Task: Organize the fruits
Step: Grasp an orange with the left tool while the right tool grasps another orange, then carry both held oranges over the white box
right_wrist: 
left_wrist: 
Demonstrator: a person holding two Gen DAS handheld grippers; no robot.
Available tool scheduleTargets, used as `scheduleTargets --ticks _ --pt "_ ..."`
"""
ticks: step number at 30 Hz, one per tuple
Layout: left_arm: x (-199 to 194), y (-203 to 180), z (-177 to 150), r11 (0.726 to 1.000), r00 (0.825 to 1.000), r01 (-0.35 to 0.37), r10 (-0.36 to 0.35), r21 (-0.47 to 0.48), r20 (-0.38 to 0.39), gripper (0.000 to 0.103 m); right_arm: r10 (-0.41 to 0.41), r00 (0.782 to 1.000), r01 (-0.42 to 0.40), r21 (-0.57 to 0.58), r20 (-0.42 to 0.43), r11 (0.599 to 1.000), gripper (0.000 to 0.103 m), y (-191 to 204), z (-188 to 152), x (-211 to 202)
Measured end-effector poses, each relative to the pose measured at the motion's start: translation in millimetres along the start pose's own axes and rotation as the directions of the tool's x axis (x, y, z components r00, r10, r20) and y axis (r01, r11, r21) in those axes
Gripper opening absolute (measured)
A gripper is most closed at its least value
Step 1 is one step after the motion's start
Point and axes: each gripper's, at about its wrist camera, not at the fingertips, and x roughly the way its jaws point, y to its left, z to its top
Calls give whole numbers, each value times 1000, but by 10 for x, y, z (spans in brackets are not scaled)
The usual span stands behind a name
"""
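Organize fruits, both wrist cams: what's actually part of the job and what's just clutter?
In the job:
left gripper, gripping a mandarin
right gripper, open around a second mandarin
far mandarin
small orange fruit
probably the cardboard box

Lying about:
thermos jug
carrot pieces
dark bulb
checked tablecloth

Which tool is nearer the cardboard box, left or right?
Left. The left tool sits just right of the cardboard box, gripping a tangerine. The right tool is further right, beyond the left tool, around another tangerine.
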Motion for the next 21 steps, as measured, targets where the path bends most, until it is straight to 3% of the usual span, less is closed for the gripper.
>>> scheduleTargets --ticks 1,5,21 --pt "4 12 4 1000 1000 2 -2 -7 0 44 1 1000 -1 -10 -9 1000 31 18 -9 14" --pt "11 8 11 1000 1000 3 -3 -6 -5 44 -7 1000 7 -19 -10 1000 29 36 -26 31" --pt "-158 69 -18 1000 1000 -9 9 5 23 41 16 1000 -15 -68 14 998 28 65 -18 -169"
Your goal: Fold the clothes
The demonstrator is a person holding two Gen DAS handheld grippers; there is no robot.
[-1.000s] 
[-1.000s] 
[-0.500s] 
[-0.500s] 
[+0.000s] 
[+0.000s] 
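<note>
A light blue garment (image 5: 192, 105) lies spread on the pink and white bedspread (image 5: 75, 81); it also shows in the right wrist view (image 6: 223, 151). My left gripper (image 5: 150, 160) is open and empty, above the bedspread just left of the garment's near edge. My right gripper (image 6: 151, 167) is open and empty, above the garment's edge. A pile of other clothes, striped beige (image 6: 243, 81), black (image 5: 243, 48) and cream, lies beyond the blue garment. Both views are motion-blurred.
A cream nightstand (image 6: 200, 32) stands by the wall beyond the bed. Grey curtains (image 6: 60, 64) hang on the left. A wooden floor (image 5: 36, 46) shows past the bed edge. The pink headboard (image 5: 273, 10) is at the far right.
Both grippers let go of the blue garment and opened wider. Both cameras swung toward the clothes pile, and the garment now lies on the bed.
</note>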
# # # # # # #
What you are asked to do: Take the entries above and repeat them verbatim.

Answer to the problem:
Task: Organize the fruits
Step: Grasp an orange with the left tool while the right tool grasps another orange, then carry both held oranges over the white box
right_wrist: 
left_wrist: 
Demonstrator: a person holding two Gen DAS handheld grippers; no robot.
Available tool scheduleTargets, used as `scheduleTargets --ticks _ --pt "_ ..."`
"""
ticks: step number at 30 Hz, one per tuple
Layout: left_arm: x (-199 to 194), y (-203 to 180), z (-177 to 150), r11 (0.726 to 1.000), r00 (0.825 to 1.000), r01 (-0.35 to 0.37), r10 (-0.36 to 0.35), r21 (-0.47 to 0.48), r20 (-0.38 to 0.39), gripper (0.000 to 0.103 m); right_arm: r10 (-0.41 to 0.41), r00 (0.782 to 1.000), r01 (-0.42 to 0.40), r21 (-0.57 to 0.58), r20 (-0.42 to 0.43), r11 (0.599 to 1.000), gripper (0.000 to 0.103 m), y (-191 to 204), z (-188 to 152), x (-211 to 202)
Measured end-effector poses, each relative to the pose measured at the motion's start: translation in millimetres along the start pose's own axes and rotation as the directions of the tool's x axis (x, y, z components r00, r10, r20) and y axis (r01, r11, r21) in those axes
Gripper opening absolute (measured)
A gripper is most closed at its least value
Step 1 is one step after the motion's start
Point and axes: each gripper's, at about its wrist camera, not at the fingertips, and x roughly the way its jaws point, y to its left, z to its top
Calls give whole numbers, each value times 1000, but by 10 for x, y, z (spans in brackets are not scaled)
The usual span stands behind a name
"""
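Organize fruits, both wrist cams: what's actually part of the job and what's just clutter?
In the job:
left gripper, gripping a mandarin
right gripper, open around a second mandarin
far mandarin
small orange fruit
probably the cardboard box

Lying about:
thermos jug
carrot pieces
dark bulb
checked tablecloth

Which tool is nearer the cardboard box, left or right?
Left. The left tool sits just right of the cardboard box, gripping a tangerine. The right tool is further right, beyond the left tool, around another tangerine.
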Motion for the next 21 steps, as measured, targets where the path bends most, until it is straight to 3% of the usual span, less is closed for the gripper.
>>> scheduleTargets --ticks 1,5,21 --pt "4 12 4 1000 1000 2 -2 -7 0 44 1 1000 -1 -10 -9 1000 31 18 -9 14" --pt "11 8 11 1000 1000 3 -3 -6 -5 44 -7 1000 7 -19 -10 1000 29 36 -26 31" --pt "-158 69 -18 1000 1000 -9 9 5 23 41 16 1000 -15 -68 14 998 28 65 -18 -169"
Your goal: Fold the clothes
The demonstrator is a person holding two Gen DAS handheld grippers; there is no robot.
[-1.000s] 
[-1.000s] 
[-0.500s] 
[-0.500s] 
[+0.000s] 
[+0.000s] 
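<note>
A light blue garment (image 5: 192, 105) lies spread on the pink and white bedspread (image 5: 75, 81); it also shows in the right wrist view (image 6: 223, 151). My left gripper (image 5: 150, 160) is open and empty, above the bedspread just left of the garment's near edge. My right gripper (image 6: 151, 167) is open and empty, above the garment's edge. A pile of other clothes, striped beige (image 6: 243, 81), black (image 5: 243, 48) and cream, lies beyond the blue garment. Both views are motion-blurred.
A cream nightstand (image 6: 200, 32) stands by the wall beyond the bed. Grey curtains (image 6: 60, 64) hang on the left. A wooden floor (image 5: 36, 46) shows past the bed edge. The pink headboard (image 5: 273, 10) is at the far right.
Both grippers let go of the blue garment and opened wider. Both cameras swung toward the clothes pile, and the garment now lies on the bed.
</note>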

This exercise has nothing more to it.